• **Activity**
Find the lines of the data below that include "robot". Report their number only.

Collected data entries
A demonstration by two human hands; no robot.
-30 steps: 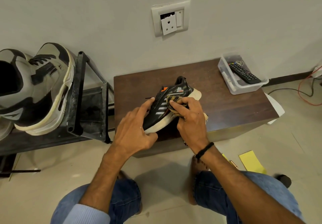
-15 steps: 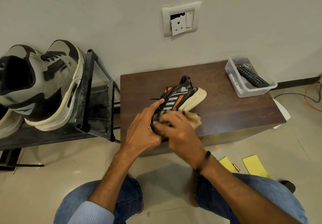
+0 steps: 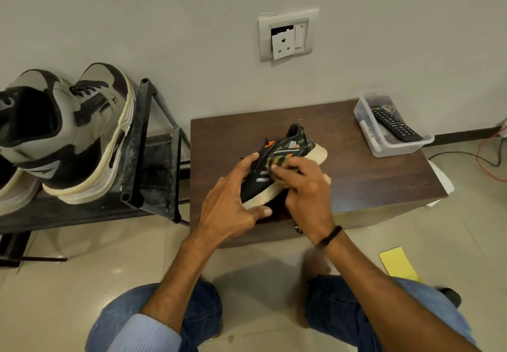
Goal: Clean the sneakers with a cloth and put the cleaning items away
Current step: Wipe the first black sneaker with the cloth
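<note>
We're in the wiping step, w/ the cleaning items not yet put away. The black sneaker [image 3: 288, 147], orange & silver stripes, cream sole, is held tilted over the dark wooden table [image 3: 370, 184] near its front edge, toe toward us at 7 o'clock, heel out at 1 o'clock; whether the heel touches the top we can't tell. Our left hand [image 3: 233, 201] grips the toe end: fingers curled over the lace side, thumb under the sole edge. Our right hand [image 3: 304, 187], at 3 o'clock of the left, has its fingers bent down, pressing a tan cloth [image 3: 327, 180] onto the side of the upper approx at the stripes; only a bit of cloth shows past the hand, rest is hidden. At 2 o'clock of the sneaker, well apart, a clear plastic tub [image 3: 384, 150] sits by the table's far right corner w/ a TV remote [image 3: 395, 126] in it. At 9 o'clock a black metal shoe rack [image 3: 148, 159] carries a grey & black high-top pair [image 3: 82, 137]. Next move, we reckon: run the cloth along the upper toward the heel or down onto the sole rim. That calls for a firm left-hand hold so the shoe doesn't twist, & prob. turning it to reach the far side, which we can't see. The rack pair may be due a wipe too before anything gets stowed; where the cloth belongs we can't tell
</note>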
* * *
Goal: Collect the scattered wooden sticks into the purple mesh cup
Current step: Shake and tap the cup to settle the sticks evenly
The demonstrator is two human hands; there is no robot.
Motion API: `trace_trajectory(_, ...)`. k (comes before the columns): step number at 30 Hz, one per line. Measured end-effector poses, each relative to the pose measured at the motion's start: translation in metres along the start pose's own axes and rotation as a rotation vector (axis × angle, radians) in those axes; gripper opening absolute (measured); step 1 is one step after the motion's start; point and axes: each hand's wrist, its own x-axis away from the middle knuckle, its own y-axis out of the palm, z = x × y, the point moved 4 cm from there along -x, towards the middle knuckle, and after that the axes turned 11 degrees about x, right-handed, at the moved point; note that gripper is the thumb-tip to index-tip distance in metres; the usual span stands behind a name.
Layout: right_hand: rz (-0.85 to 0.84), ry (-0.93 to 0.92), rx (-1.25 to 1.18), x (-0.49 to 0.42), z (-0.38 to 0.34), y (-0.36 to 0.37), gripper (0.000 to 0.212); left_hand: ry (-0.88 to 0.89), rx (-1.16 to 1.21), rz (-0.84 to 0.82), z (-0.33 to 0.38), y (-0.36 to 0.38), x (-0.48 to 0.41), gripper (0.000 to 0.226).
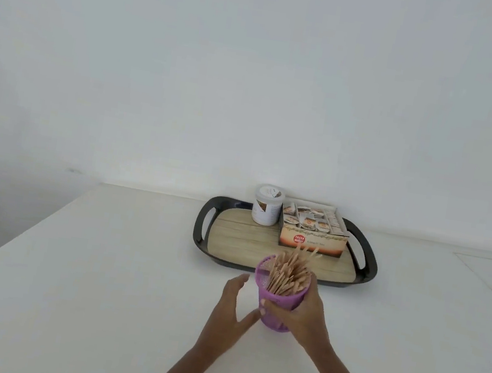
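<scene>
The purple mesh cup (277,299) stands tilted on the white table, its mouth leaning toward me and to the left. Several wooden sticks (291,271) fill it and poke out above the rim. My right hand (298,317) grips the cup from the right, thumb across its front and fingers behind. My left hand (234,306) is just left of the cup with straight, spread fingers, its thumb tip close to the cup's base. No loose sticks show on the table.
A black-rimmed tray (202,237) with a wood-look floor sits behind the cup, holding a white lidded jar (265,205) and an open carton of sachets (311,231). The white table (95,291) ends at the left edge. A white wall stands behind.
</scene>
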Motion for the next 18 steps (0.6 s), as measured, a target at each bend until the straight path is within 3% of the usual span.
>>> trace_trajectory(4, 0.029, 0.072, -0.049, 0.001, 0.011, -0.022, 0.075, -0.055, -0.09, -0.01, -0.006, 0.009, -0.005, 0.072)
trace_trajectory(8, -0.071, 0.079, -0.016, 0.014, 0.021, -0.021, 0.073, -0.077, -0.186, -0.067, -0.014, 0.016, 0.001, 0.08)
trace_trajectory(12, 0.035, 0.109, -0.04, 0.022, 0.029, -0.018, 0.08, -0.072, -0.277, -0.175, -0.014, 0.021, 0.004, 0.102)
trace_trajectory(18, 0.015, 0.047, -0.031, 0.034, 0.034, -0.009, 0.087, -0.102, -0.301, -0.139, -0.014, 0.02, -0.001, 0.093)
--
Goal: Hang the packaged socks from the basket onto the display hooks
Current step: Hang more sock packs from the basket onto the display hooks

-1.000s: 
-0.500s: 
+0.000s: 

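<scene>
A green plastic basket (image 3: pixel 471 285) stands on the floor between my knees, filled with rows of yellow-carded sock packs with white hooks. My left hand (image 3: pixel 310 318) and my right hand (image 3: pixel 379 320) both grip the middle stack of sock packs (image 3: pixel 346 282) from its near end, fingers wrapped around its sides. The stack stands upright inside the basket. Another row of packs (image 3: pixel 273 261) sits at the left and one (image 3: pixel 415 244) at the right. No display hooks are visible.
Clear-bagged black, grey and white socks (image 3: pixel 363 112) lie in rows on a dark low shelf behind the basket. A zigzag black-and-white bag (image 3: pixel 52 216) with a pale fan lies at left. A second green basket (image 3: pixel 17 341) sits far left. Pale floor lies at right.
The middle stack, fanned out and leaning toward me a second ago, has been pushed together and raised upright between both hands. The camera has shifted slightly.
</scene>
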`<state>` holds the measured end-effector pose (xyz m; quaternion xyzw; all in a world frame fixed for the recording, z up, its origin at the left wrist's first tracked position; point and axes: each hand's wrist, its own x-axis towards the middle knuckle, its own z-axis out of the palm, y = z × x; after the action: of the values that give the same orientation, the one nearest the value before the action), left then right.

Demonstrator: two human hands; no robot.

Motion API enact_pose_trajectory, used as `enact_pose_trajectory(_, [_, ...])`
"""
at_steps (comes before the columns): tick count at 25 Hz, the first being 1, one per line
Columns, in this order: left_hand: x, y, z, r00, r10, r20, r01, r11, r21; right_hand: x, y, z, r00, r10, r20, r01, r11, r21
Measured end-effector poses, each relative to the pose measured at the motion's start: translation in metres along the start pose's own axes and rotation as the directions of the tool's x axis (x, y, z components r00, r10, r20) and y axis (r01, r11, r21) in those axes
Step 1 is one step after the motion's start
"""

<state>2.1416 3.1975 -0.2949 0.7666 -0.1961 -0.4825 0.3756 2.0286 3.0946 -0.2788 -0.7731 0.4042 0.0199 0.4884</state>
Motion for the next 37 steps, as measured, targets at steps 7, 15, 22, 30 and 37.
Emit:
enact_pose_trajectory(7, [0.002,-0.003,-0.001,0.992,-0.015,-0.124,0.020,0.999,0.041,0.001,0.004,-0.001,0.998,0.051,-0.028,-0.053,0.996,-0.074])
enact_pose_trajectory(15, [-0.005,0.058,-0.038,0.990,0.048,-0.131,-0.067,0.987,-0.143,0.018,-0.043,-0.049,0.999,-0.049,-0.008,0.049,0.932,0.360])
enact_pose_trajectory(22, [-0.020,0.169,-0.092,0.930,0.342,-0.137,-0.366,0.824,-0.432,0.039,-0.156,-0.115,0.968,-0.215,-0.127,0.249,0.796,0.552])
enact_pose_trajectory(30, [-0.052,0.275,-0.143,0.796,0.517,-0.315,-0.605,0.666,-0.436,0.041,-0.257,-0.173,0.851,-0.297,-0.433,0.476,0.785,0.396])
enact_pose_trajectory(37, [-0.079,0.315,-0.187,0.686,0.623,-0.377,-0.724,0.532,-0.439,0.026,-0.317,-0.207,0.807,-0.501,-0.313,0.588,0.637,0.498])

• **Response to this task**
3